In contrast, the CCORI incorporates these aspects and covers not only the mission owners but also their cybersecurity service providers. A CCORI takes place in phases. Highlighted actions include a mission analysis, a cyber hygiene assessment, threat emulation and application of cybersecurity measures of effectiveness and measures of performance. In addition, CCORI findings are reported to the inspected mission owner and the commanders of JFHQ-DODIN and USCYBERCOM.
“The bottom line is the CCORI raises the bar for all of us. Each inspection is a microcosm of effectiveness of security controls for the DODIN, a global and joint area of operations. Ideally, all entities and cyber terrain will operate at the same high standard,” says Dr. James Matlock III, DRSI director. “JFHQ–DODIN cybersecurity inspections contribute to the effectiveness of mission owners and their assigned cybersecurity service provider at the tactical level. CCORIs also contribute to cybersecurity policy, doctrine and future defensive cyberspace operations capability acquisitions,” he adds.
The JFHQ–DODIN assists organizations in determining threats and vulnerabilities to their networks and the processes that impact their mission objectives. It is a significantly advanced and mature approach to readiness, which moves far beyond evaluating against a checklist but evaluates an organization’s ability to conduct its mission, defend its mission space and, in turn, defend the DODIN.
The shift from the uniquely information assurance compliance-based CCRI to the operational-focused CCORI directly supports the 2018 National Defense Strategy and 2018 DoD Cyber Strategy. “Compliance is of course important, but it is only one part of the equation.

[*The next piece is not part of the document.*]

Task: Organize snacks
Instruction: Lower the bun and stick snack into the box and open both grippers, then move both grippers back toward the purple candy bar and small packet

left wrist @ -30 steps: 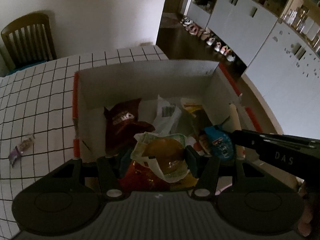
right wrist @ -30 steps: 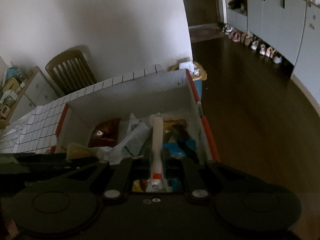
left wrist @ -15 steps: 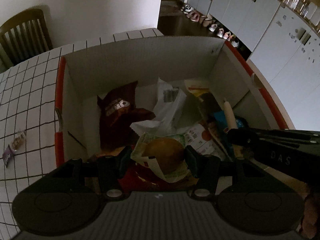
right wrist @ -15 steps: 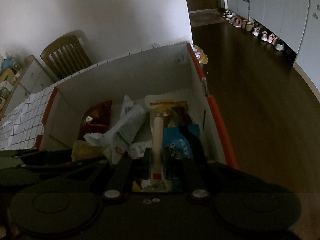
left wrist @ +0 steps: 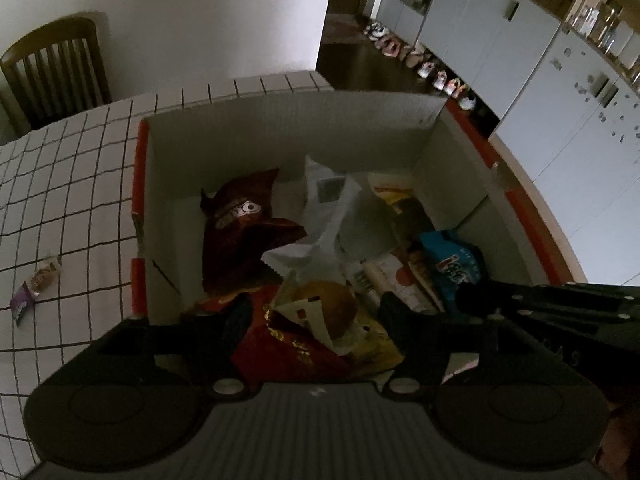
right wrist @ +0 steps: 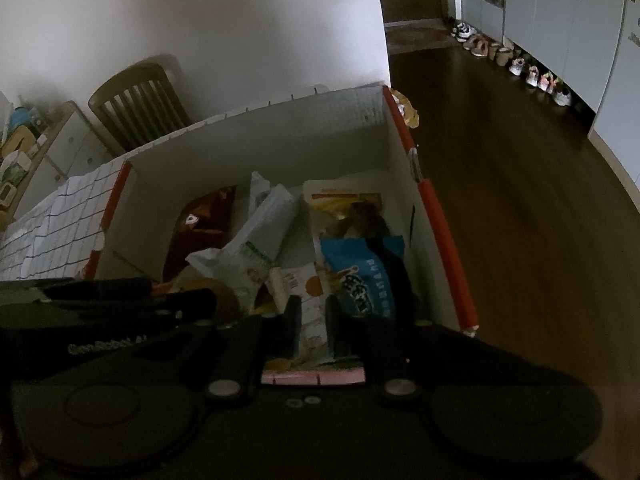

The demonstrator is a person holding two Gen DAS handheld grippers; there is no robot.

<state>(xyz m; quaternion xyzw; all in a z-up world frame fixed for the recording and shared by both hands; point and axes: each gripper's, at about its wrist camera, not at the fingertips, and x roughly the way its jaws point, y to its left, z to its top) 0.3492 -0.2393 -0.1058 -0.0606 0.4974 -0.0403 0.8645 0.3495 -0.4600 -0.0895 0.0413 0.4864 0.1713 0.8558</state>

Compliance is how a mission owner hardens their cybersecurity posture, but the past several years have proven that compliance by itself is not sufficient,” Matlock explains.
The NEXTGEN CCORI is intrinsic to USCYBERCOM’s responsibility and authority for the operational risk associated with the DODIN, and it reflects an overarching shift to ensuring the DODIN is ready for all kinetic and non-kinetic engagement. Likewise, grounding NEXTGEN inspections to NIST’s Cyber Security Framework enables the JFHQ–DODIN commander to share DCO information with the defense industrial base and other federal organizations such as the Department of Homeland Security in a manner that contributes to USCYBERCOM’s defend-the-whole-of-government and defend-the-nation missions.
“We approach the CCORI inspections as independent, objective fact finders,” Matlock states. “Our inspections’ objective is to evaluate and strengthen the effectiveness of inspected mission owners and their assigned CSSPs in order to have a secure and ready cybersecurity environment for all entities conducting their missions on the DODIN.”
The JFHQ–DODIN sets the standard for the conduct of DODIN inspections. DRSI and JFHQ–DODIN work closely with service cyber components to train and certify their personnel, as well as with the Defense Security Service, to build a cadre of qualified teams. Increasing the number of Defense Department teams conducting CCORI inspections in turn will increase the persistent security posture of the DODIN and all its component parts.
John K. Porter III is the deputy director, DODIN Readiness and Security Inspections Directorate, JFHQ–DODIN.
The work undertaken by JFHQ–DODIN will be among the topics discussed at TechNet Cyber 2019, being held at the Baltimore Convention Center May 14-16.